花火が終わった後も、2時間程度屋台は続くから、花火が終わった後にしよう。

「とりあえず、花火用の席行こうか」

「.....この前、下見に行った時にあんまり人が行かなそうな場所にベンチがあったんだよね」

胡桃がそう言ってきた。

「え?」

「いやぁ....人が多いし、静かなところでみたいじゃん?それに花火もめっちゃ見やすそうだし」

「う、うん。そこ行こっか」

私達は、胡桃が見つけたという秘密の場所へ向かった。


ー道中ー

私は向かっている最中に胡桃に話しかけた。

「あのさ...胡桃」

「ん?どうしたの?」

私はここしか言う機会がないと思った。

これを逃したら絶対に、私は言えない。

「私.....その.....胡桃が好きなの....」

私は一番言いたかった言葉であり、人生で初めてのその言葉を胡桃に伝えた。

胡桃から返ってきたのは、告白の返事でもなく、驚きでもなく、

「知ってたよ」

という一言だった。


「え?」

私はすごく驚いていた。

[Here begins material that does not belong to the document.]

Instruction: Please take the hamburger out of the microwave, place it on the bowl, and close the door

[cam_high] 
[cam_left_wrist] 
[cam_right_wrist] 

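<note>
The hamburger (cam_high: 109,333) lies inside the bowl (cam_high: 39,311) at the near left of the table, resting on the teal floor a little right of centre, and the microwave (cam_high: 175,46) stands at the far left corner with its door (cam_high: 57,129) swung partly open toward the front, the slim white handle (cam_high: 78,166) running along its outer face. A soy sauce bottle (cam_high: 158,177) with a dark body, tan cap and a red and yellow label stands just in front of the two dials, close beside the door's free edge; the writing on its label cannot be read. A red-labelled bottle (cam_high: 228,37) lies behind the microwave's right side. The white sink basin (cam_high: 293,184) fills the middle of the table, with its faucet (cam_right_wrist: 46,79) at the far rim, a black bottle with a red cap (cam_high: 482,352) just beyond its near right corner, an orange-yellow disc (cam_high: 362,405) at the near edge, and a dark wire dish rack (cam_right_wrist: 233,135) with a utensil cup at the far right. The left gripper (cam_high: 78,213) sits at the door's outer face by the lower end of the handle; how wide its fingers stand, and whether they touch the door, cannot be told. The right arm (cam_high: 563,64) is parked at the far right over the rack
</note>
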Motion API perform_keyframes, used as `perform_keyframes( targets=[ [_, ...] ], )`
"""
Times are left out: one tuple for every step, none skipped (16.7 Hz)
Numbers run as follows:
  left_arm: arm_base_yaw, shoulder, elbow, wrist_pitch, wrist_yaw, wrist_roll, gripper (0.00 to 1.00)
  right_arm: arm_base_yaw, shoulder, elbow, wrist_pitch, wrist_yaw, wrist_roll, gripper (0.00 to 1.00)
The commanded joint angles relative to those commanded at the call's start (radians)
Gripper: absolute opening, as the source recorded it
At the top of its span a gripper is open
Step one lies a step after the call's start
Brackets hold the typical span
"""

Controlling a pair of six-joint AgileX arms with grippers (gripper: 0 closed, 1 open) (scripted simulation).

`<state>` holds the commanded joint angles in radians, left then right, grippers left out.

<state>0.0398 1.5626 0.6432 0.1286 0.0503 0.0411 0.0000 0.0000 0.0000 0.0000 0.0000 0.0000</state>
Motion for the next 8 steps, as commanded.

だって、今までそんな素振り、胡桃がしたことなかったから。

でもきっと、返事はNOってことだろうなぁ....。胡桃はあえかちゃんが好きっぽいし。けれど....

「私も好きだよ。はなのこと」

私も好き?

その単語を聞いた瞬間数十秒、思考が停止した。

数十秒経って、思考が戻った後、私は胡桃に尋ねた。

「い、いつから自分が好きだってわかってたの.....?」

「そりゃ1年前ぐらいかなぁ?」

「え⁉︎」

私は驚きが止まらなかった。

「だって、出会ってまだ数ヶ月しか経ってないのに、七夕まつりに誘ってきたしね。私達、性格正反対だから普通は一緒に行かないのが普通なのに。めっちゃ食い気味だったし。よく私の近くにいるし」

「ぁ」

確かに。胡桃視点だと私が胡桃のことが好きだと言っているようなものだったのか。

「だ、だとしても。胡桃が私を好きってどういうこと?」

「いやどういうことも何も、私ははなが好きだよ?ずっとはな一筋だったよ?」

「え」

私は胡桃から衝撃の事実を伝えられた。